# [Task instructions]
In the records that come next, find every line with "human". Return those lines.

# [Dataset excerpts]
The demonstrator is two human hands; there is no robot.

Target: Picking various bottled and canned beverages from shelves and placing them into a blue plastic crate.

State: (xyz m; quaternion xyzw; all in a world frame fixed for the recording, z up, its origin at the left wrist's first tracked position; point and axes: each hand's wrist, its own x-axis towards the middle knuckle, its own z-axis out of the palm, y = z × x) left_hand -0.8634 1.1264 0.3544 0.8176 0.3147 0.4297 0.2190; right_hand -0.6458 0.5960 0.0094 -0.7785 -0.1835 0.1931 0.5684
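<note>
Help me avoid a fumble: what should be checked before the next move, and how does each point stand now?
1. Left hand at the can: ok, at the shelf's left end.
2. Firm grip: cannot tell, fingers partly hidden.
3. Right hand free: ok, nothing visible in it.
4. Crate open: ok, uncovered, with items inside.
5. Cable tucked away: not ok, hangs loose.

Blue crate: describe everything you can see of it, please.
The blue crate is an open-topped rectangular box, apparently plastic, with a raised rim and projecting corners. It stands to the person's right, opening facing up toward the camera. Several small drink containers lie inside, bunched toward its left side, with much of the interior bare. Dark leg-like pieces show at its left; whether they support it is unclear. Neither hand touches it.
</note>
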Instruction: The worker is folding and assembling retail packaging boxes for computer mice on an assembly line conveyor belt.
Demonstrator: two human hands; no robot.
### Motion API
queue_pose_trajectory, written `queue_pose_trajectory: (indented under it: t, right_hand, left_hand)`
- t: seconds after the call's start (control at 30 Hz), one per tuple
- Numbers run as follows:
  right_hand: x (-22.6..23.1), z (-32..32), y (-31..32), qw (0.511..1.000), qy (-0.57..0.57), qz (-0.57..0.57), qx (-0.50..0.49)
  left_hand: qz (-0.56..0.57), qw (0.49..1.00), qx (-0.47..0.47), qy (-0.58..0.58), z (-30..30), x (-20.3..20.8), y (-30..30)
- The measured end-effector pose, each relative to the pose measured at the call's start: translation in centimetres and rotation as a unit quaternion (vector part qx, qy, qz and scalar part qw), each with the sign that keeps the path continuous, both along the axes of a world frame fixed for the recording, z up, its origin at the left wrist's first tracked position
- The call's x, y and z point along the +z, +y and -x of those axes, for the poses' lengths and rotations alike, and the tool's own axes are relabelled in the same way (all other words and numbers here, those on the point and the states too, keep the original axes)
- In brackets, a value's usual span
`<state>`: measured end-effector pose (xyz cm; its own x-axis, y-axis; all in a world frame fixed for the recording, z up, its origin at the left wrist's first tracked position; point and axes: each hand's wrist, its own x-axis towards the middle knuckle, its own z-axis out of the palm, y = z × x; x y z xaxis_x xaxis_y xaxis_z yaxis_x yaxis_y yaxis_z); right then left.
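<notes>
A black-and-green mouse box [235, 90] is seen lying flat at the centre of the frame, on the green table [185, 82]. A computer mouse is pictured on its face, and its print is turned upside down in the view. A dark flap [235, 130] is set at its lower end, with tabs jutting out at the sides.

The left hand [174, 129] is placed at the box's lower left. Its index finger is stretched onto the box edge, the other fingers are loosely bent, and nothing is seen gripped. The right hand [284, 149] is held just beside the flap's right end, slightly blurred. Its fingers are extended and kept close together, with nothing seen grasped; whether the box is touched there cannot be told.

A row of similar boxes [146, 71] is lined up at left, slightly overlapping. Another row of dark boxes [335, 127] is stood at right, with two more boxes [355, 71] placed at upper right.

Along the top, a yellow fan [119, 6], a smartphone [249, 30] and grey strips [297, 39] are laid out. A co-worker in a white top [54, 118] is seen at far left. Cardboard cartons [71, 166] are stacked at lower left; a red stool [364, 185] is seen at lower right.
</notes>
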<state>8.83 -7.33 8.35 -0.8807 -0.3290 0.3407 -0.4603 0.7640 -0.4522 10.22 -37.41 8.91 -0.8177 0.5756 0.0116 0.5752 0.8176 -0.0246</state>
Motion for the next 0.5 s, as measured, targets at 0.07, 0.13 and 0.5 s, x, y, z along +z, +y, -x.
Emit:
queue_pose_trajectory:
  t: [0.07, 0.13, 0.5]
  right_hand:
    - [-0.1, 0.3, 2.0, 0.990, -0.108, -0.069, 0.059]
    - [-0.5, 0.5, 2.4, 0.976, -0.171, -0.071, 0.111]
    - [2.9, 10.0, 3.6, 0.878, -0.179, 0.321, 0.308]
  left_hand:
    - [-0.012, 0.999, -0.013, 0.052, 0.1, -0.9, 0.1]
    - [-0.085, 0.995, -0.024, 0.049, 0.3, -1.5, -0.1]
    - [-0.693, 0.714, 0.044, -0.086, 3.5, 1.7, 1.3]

# [Solution for this task]
The demonstrator is two human hands; there is no robot.
Demonstrator: two human hands; no robot.

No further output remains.